TASK ITEM >> Please write out the listing exactly, leaving each picture out.

EXERCISE DATA >>
+++

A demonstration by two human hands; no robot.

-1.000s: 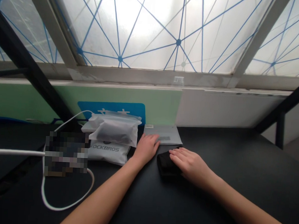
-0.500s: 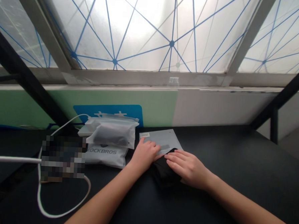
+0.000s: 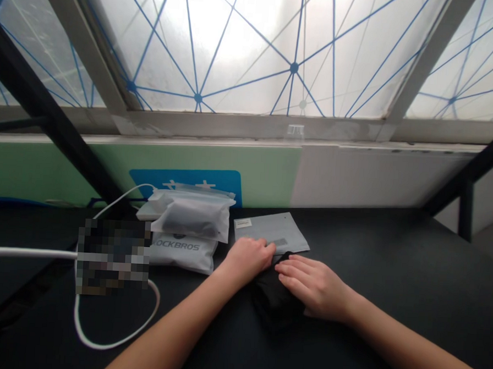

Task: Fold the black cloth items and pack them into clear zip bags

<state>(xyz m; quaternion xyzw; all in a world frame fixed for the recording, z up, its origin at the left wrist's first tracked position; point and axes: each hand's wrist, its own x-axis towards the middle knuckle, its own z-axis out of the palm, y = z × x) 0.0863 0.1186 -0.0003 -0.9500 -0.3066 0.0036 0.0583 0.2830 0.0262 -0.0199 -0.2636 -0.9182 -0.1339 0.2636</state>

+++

YOUR RESPONSE >>
A demonstration by two human hands; no robot.

-1.000s: 
-0.500s: 
+0.000s: 

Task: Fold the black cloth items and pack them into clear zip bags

<state>(xyz m; quaternion xyzw; all in a world frame fixed for the recording, z up, its origin at the left wrist's first tracked position; point and axes: each hand's wrist, its own x-axis towards the middle knuckle, its own z-axis out of the palm, y = z × x) 0.0863 0.1186 -0.0003 -0.9500 -0.3066 0.0036 0.0583 0.2830 0.0262 -0.0199 -0.2636 -0.9182 -0.1339 0.2636</state>

No more output will be produced.